For the second challenge, Intel also gave some examples. For example, for facial expression recognition, there are seven basic facial expressions that can be detected, which requires 100 frames/second of image processing speed. Because this interaction process requires a very fast speed, it is too slow to process through cloud gold and then feed back to the device side, so we can only do this at the device side. As for unmanned vehicles, the front end is mainly responsible for perception, and the data processing after perception is handed over to the cloud. Because unmanned vehicles involve a lot of information, not only simple image recognition, but also some environmental recognition and biometric recognition. Because the data processed is large and comprehensive, and must have security, the cloud is needed at this time. There is also a transmission rate and delay problem involved here. 5G network is very necessary.
If Intel's product layout for AI is simple, it can be divided into the following layers:
Xeon Phi+ Nervana : Used for high-performance computing at the top level of the cloud.
Xeon+FPGA : Used for low power performance calculation of cloud M-server/front-end devices.
Core(GT) : Used for performance calculation and graphics acceleration of consumer front-end devices.
Euclid : The development board provided to developers/makers integrates Atom low-power processor, RealSense camera module and interface, which can be used as the core development component of UAVs and small robots.

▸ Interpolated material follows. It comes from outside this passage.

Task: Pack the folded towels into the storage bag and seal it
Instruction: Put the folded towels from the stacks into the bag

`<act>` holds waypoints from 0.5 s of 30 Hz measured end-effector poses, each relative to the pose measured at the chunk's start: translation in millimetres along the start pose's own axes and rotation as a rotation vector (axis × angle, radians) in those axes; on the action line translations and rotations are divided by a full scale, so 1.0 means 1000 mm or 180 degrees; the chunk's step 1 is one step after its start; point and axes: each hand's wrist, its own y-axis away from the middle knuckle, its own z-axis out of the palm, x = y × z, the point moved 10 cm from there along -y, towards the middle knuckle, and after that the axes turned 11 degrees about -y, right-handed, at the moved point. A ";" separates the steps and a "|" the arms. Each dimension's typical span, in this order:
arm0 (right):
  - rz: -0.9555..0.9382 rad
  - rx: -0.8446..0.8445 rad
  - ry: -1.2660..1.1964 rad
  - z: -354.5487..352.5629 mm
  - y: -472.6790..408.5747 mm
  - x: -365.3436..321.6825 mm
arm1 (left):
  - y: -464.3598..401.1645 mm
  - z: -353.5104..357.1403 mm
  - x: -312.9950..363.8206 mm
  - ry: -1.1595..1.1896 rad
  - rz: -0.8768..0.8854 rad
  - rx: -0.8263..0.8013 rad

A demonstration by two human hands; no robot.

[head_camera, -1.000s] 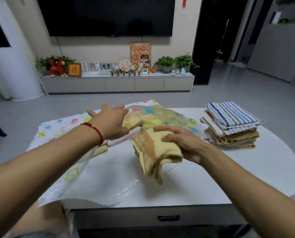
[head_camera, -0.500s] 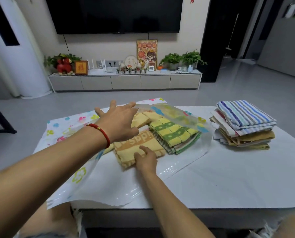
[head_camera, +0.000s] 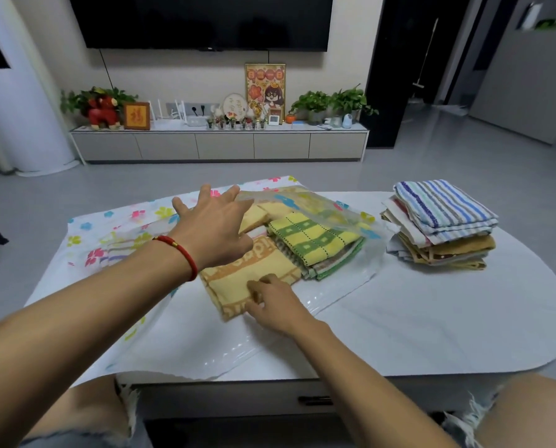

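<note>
A clear storage bag (head_camera: pixel 202 344) with a flower print lies flat on the white table (head_camera: pixel 431 321), its mouth facing me. A yellow-orange folded towel (head_camera: pixel 237 276) lies in the mouth beside a green-and-yellow checked towel (head_camera: pixel 312 237), which is under the raised top film. My left hand (head_camera: pixel 215 227) hovers over the bag's mouth with fingers spread and holds nothing that I can see. My right hand (head_camera: pixel 276 308) presses its bent fingertips on the near edge of the yellow-orange towel. More folded towels show faintly through the bag at the left.
A stack of folded towels (head_camera: pixel 441 221) with a blue-striped one on top sits at the table's right side. My knees are at the table's near edge. A TV cabinet (head_camera: pixel 218 145) with plants and ornaments stands across the grey floor.
One second ago my right hand carried the yellow-orange towel above the table. It has since laid the towel in the bag's mouth and now presses on its near edge. The left hand has stayed over the bag.
</note>
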 end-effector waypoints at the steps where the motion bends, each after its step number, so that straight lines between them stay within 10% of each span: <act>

Curie : The module provided to developers/makers, with built-in Quark SE system chip, Bluetooth low-power radio, accelerometer, gyroscope and other sensors, can be used as the core component of low-power wearable devices.
With regard to 5G, Intel has been promoting the development of NFV (Network Function Virtualization). At present, China Mobile has begun to deploy NFV related hardware devices on a large scale, and Huawei and Intel are also partners in this regard.
From micro sensors to enterprise class cloud processors, from developers to enterprises, Intel hopes to infiltrate every link of AI through this overall and comprehensive end-to-end link, so as to form a virtuous circle of development.